→ **EXERCISE DETAILS**:
This exercise calls for an exact copy of the listing, with no pictures kept.

**** RECORDED DATA

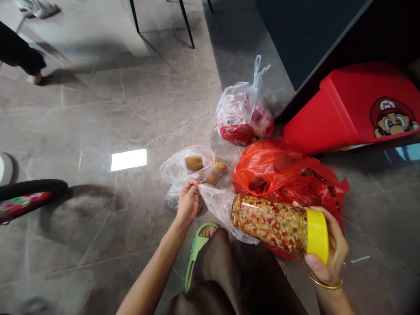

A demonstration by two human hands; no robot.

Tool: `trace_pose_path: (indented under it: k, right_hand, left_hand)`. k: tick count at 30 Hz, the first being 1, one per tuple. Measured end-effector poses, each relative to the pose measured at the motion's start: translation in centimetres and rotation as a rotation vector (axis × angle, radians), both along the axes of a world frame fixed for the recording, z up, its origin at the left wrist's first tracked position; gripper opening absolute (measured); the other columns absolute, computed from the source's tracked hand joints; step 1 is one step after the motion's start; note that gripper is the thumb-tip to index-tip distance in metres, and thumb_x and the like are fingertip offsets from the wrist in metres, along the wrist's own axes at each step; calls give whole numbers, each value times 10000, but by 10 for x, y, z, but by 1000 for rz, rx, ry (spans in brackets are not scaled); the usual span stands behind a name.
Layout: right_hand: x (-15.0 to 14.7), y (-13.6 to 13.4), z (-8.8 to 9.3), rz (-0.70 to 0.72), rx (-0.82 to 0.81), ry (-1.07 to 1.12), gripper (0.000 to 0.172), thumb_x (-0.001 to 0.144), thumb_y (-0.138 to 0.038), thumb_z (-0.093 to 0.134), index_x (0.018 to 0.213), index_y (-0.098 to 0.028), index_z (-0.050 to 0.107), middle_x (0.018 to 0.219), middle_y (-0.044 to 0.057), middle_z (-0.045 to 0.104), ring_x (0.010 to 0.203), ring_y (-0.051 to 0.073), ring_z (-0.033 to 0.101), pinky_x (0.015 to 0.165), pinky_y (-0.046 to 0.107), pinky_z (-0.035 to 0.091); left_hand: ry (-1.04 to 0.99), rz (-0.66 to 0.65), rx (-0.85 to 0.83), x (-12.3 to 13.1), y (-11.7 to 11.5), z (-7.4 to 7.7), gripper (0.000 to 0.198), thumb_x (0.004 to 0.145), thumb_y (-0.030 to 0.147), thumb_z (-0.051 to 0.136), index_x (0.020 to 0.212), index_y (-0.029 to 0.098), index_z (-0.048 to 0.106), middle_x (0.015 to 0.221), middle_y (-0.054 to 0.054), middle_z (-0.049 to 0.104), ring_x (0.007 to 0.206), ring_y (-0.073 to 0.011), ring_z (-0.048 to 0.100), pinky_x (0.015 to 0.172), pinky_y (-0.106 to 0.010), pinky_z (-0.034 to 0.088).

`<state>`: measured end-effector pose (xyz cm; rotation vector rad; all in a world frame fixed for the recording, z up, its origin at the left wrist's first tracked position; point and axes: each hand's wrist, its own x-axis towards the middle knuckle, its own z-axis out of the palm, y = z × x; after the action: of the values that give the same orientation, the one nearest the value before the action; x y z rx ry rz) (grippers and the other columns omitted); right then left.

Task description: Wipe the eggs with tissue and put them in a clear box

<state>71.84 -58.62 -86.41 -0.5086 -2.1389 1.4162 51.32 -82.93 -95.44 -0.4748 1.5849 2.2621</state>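
My right hand [328, 251] grips a clear jar [272, 224] by its yellow lid [316, 236]; the jar lies sideways and holds a red and yellow chopped mix. Its base rests partly inside a clear plastic bag [219, 203]. My left hand [188, 201] pinches the edge of that bag, fingers closed. Just beyond lies another clear bag [177, 166] with brown kiwi-like fruits [194, 162]. A red plastic bag [285, 175] sits right behind the jar.
A tied clear bag of red fruit [244, 113] stands farther back. A red bin [357, 107] with a cartoon face lies at right beside a dark cabinet [295, 35]. My foot in a green slipper [197, 249] is below. Another person's foot [34, 78] is at far left.
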Motion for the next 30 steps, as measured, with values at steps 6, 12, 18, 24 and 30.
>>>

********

→ **RESULT OF THE TASK**:
A demonstration by two human hands; no robot.

Tool: `trace_pose_path: (indented under it: k, right_hand, left_hand)`. k: tick count at 30 Hz, the first being 1, one per tuple. Measured end-effector poses, each relative to the pose measured at the motion's start: translation in centimetres and rotation as a rotation vector (axis × angle, radians), both along the axes of a world frame fixed for the recording, z up, its origin at the left wrist's first tracked position; gripper opening absolute (measured); the other columns absolute, computed from the source's tracked hand joints; step 1 is one step after the motion's start; note that gripper is the thumb-tip to index-tip distance in metres, and thumb_x and the like are fingertip offsets from the wrist in metres, along the wrist's own axes at each step; calls give whole numbers, each value times 10000, but by 10 for x, y, z, but by 1000 for rz, rx, ry (spans in brackets are not scaled); the usual span stands behind a name.
Layout: right_hand: x (-15.0 to 14.7), y (-13.6 to 13.4), z (-8.8 to 9.3), rz (-0.70 to 0.72), rx (-0.82 to 0.81), ry (-1.07 to 1.12), gripper (0.000 to 0.172), thumb_x (-0.001 to 0.144), thumb_y (-0.138 to 0.038), thumb_z (-0.093 to 0.134), index_x (0.018 to 0.213), index_y (-0.098 to 0.028), index_z (-0.050 to 0.107), middle_x (0.018 to 0.219), middle_y (-0.044 to 0.057), middle_z (-0.045 to 0.104), ring_x (0.010 to 0.203), ring_y (-0.051 to 0.073), ring_z (-0.033 to 0.101), pinky_x (0.015 to 0.165), pinky_y (-0.046 to 0.107), pinky_z (-0.035 to 0.091); left_hand: ry (-1.04 to 0.99), rz (-0.66 to 0.65), rx (-0.85 to 0.83), x (-12.3 to 13.1), y (-11.7 to 11.5), z (-7.4 to 7.7), gripper (0.000 to 0.198), thumb_x (0.004 to 0.145), thumb_y (-0.030 to 0.147), thumb_z (-0.051 to 0.136), index_x (0.020 to 0.212), index_y (-0.029 to 0.098), index_z (-0.048 to 0.106), middle_x (0.015 to 0.221), middle_y (-0.054 to 0.054), middle_z (-0.049 to 0.104), ring_x (0.007 to 0.206), ring_y (-0.073 to 0.011), ring_z (-0.048 to 0.100), pinky_x (0.015 to 0.172), pinky_y (-0.106 to 0.010), pinky_z (-0.034 to 0.088).

`<state>`: measured end-effector pose (xyz cm; rotation vector rad; all in a world frame fixed for the recording, z up, its origin at the left wrist's first tracked position; point and axes: each hand's wrist, its own x-axis towards the middle knuckle, its own z-axis out of the palm, y = z × x; after the action: of the values that give the same orientation, the one nearest the value before the action; x y z rx ry rz) (grippers and the other columns omitted); right then left.

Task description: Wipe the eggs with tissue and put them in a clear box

<state>71.84 -58.62 -86.41 -0.5086 -2.1389 1.4162 51.32 -82.93 -95.44 -0.4748 1.5849 2.2621</state>
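My right hand [328, 251] grips a clear jar [272, 224] by its yellow lid [316, 236]; the jar lies sideways and holds a red and yellow chopped mix. Its base rests partly inside a clear plastic bag [219, 203]. My left hand [188, 201] pinches the edge of that bag, fingers closed. Just beyond lies another clear bag [177, 166] with brown kiwi-like fruits [194, 162]. A red plastic bag [285, 175] sits right behind the jar.
A tied clear bag of red fruit [244, 113] stands farther back. A red bin [357, 107] with a cartoon face lies at right beside a dark cabinet [295, 35]. My foot in a green slipper [197, 249] is below. Another person's foot [34, 78] is at far left.
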Motion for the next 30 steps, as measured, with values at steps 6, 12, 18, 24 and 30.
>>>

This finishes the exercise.